Yatinbhai Bhandari was elected Sarpanch (head of the village) in 2007. Subsequently, in 2012, Jayesh G. Baria was elected sarpanch. In 2022, Bhandhari's wife Sweety Ben Yatinbhai Bhandari was elected Sarpanch.

Since 1997, the Gujarat government has sought to build a port in Nargol. In 2021, they sought bids for a second time. However, locals protested, claiming the port would "destroy their livelihood" by using land with fruit orchards and large amounts of marine life.

Nargol is slowly sinking due to rising sea levels.

== Economy ==
One of Nargol's core revenue sources is fishing. A majority of its citizens depend on fishing foods such as Bombay duck, prawn, lobster, and pomfret. Nargol also possesses fruit orchards.

== Marine geography ==
An ancient city 20–40 meters under the sea was reported in the year 2000. Thought to be over 9000 years old, it was discovered 20 kilometers off the coast in an area with numerous geometric formations. The 9 km long area forms the basis of marine archaeology in the Gulf of Cambay. Its status as a major archeological discovery is disputed and studies have yet to be completed. The area is very risky and difficult to excavate because of the water depth, strong currents and poor visibility.

== Transport ==
The nearest airports are Daman and Surat. The nearest railway station, Sanjan, is about 11 kilometers away from the village and provides train routes going to Mumbai in the south and Gujarat in the north.

==Sports==
Nargol is known as a good destination for sports including jetskiing, parasailing, and speedboating.

== Education ==
Nargol has 7 schools. Five are for youth: Dakshina Vidalaya (established 2014, grades 1 to 5), Navatadav Pra. Shala (established 1928, grades 1 to 5), Shala Saronda (established 1867, grades 1 to 8), Gujarati Pra. Mukhya Shala (established 1983, grades 1 to 8), and Pra. Shala Nargol-Machhiwad (established 1918, grades 1 to 8). Two are high schools: N. M. Wadia Tata-Wadia High School Nargol and Bhakta Shree Jalaram New High School.
==Religious activities==
The town is known for its Parsi (Zoroastrian) population. Legends tell that Zoroastrians first came to India from Nargol in the 7th century.
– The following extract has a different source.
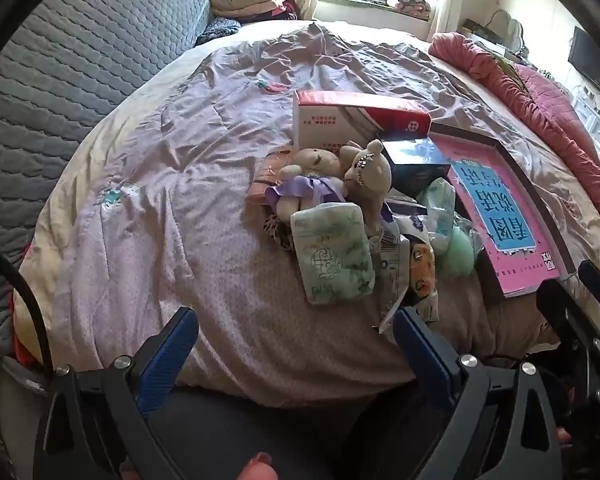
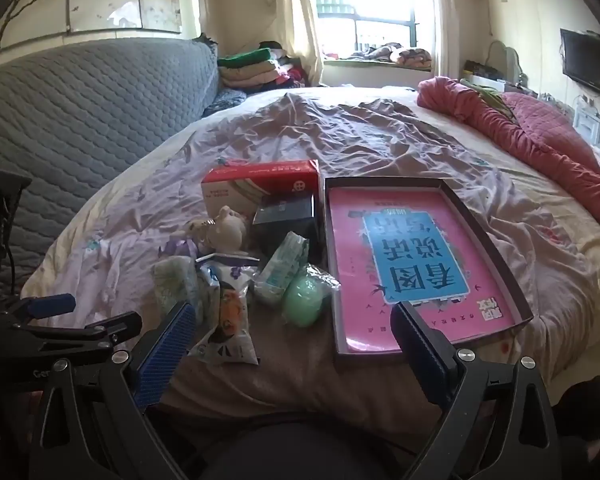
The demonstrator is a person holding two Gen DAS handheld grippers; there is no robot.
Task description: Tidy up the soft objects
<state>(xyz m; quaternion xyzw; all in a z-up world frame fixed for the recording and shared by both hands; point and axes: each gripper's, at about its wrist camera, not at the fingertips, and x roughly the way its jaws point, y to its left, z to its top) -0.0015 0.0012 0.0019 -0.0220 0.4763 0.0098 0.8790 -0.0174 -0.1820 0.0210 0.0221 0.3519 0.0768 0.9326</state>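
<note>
A pile of soft things lies on the lilac bed sheet point(image 1: 160, 200): two beige plush bears point(image 1: 364, 176), one in a purple dress, a green-printed tissue pack point(image 1: 332, 256), a second tissue pack point(image 2: 282, 268), a green soft ball in plastic wrap point(image 2: 304, 300) and a printed packet point(image 2: 230, 312). Behind them stand a red-and-white box point(image 2: 260, 184) and a dark box point(image 2: 288, 216). To the right a pink book point(image 2: 412, 264) lies in a dark shallow tray point(image 2: 384, 180). My left gripper point(image 1: 296, 328) is open just short of the pile. My right gripper point(image 2: 294, 316) is open too, empty, before the ball and tray.
A grey quilted headboard point(image 2: 80, 112) runs along the left. A bunched pink quilt point(image 2: 520, 128) lies at the far right of the bed. Folded clothes point(image 2: 252, 68) are stacked by the window. A TV point(image 2: 588, 64) hangs on the right wall. Bare sheet stretches left of and beyond the pile.
</note>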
Near the beach is the oldest of the Parsi agiaries, which is a popular pilgrimage site. The village also possesses a Parsi Association Guest House.

Nargol has great importance for the followers of Sahaja Yoga. One of the Casuarina tree (or Saru tree) located near the beach is known as the "Nirmal Tree" ("Nirmal Wriksh"). In 1970, Shri Mataji Nirmala Devi was said to open the Sahasrara chakra under that tree, thus marking the beginning of Sahaja Yoga. The forest land surrounding the "Nirmal Tree" was declared the "Nirmal Van" ("Pure Forest") in an official ceremony on 2 March 2009 by representatives of the Indian government and other state authorities.

Nargol also has the Sri Auromira International School (SAIS), a base for the followers of Sri Aurobindo. SAIS was a boarding school with ideals of finding the learning potential of each and every child in a perfect harmonious environment with Aurobindo's spiritual teachings in mind. It has been under renovation, however.

Bhagwan Shree Rajneesh (Osho) also held meditations in Nargol in 1970, where he investigated new techniques.

There is also a Shree Swaminarayan temple located in Nargol.